### WHAT THE EXERCISE ASKS
Please print every line of the material below exactly.

### RECORDED DATA
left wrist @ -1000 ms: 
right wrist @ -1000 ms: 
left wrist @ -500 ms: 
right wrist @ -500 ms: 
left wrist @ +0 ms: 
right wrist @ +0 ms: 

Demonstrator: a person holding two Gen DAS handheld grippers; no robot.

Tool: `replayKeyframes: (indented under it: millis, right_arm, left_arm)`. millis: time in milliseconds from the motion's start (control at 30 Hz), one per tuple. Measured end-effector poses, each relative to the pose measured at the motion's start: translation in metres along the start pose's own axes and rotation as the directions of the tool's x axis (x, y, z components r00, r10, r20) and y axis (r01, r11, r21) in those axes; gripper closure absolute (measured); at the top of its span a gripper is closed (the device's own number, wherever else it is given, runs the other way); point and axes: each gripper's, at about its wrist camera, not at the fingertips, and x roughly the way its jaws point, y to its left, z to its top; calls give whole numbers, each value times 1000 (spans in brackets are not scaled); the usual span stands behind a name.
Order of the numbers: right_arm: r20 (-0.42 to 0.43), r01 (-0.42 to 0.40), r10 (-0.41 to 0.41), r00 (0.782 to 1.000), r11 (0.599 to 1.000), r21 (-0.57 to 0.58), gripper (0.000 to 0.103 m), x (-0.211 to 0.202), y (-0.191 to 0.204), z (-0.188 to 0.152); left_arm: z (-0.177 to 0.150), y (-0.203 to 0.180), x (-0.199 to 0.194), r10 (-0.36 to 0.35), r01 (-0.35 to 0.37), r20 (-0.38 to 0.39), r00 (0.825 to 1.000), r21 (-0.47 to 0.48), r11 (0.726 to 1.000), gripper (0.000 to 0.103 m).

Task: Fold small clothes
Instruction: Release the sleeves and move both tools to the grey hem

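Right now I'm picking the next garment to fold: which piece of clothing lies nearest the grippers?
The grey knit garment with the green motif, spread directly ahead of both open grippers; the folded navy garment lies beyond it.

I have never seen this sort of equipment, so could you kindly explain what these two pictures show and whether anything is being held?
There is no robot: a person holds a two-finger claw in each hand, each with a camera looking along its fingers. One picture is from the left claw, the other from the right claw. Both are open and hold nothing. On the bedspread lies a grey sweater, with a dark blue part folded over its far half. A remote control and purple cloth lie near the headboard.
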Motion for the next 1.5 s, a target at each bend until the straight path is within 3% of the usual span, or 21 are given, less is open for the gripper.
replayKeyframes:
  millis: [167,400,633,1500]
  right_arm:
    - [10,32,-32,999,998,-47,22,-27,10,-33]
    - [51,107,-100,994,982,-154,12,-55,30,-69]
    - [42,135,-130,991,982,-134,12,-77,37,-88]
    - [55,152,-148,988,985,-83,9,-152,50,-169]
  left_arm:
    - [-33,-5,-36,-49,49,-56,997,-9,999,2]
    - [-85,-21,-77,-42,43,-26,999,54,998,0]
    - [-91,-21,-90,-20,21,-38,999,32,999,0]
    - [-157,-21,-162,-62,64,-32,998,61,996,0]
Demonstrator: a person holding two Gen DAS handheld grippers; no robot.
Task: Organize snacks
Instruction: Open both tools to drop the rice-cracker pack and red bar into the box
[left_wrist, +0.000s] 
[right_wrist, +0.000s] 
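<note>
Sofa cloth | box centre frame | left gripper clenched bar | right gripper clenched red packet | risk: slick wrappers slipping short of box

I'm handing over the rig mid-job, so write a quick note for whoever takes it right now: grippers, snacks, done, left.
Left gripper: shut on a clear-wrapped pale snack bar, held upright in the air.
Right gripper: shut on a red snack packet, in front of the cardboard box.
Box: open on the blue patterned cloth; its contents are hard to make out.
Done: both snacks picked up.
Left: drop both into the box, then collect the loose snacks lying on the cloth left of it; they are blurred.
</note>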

### EXERCISE SOLUTION
left wrist @ -1000 ms: 
right wrist @ -1000 ms: 
left wrist @ -500 ms: 
right wrist @ -500 ms: 
left wrist @ +0 ms: 
right wrist @ +0 ms: 

Demonstrator: a person holding two Gen DAS handheld grippers; no robot.

Tool: `replayKeyframes: (indented under it: millis, right_arm, left_arm)`. millis: time in milliseconds from the motion's start (control at 30 Hz), one per tuple. Measured end-effector poses, each relative to the pose measured at the motion's start: translation in metres along the start pose's own axes and rotation as the directions of the tool's x axis (x, y, z components r00, r10, r20) and y axis (r01, r11, r21) in those axes; gripper closure absolute (measured); at the top of its span a gripper is closed (the device's own number, wherever else it is given, runs the other way); point and axes: each gripper's, at about its wrist camera, not at the fingertips, and x roughly the way its jaws point, y to its left, z to its top; calls give whole numbers, each value times 1000 (spans in brackets are not scaled); the usual span stands behind a name.
Order of the numbers: right_arm: r20 (-0.42 to 0.43), r01 (-0.42 to 0.40), r10 (-0.41 to 0.41), r00 (0.782 to 1.000), r11 (0.599 to 1.000), r21 (-0.57 to 0.58), gripper (0.000 to 0.103 m), x (-0.211 to 0.202), y (-0.191 to 0.204), z (-0.188 to 0.152); left_arm: z (-0.177 to 0.150), y (-0.203 to 0.180), x (-0.199 to 0.194), r10 (-0.36 to 0.35), r01 (-0.35 to 0.37), r20 (-0.38 to 0.39), r00 (0.825 to 1.000), r21 (-0.47 to 0.48), r11 (0.726 to 1.000), gripper (0.000 to 0.103 m).

Task: Fold small clothes
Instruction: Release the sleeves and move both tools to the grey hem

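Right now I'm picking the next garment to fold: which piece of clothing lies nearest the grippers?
The grey knit garment with the green motif, spread directly ahead of both open grippers; the folded navy garment lies beyond it.

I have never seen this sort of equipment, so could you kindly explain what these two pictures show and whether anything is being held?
There is no robot: a person holds a two-finger claw in each hand, each with a camera looking along its fingers. One picture is from the left claw, the other from the right claw. Both are open and hold nothing. On the bedspread lies a grey sweater, with a dark blue part folded over its far half. A remote control and purple cloth lie near the headboard.
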Motion for the next 1.5 s, a target at each bend until the straight path is within 3% of the usual span, or 21 are given, less is open for the gripper.
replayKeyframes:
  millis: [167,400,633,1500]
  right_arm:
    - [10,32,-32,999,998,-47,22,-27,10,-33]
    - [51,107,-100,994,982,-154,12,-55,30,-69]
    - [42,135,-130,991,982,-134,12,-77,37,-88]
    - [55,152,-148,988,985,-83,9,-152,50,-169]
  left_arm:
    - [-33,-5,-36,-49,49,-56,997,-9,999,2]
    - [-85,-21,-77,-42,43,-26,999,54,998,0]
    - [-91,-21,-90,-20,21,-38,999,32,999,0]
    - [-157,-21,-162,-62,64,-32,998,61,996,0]
Demonstrator: a person holding two Gen DAS handheld grippers; no robot.
Task: Organize snacks
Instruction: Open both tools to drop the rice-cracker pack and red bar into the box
[left_wrist, +0.000s] 
[right_wrist, +0.000s] 
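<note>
Sofa cloth | box centre frame | left gripper clenched bar | right gripper clenched red packet | risk: slick wrappers slipping short of box

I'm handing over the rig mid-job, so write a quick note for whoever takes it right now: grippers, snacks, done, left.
Left gripper: shut on a clear-wrapped pale snack bar, held upright in the air.
Right gripper: shut on a red snack packet, in front of the cardboard box.
Box: open on the blue patterned cloth; its contents are hard to make out.
Done: both snacks picked up.
Left: drop both into the box, then collect the loose snacks lying on the cloth left of it; they are blurred.
</note>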

No further output is needed here.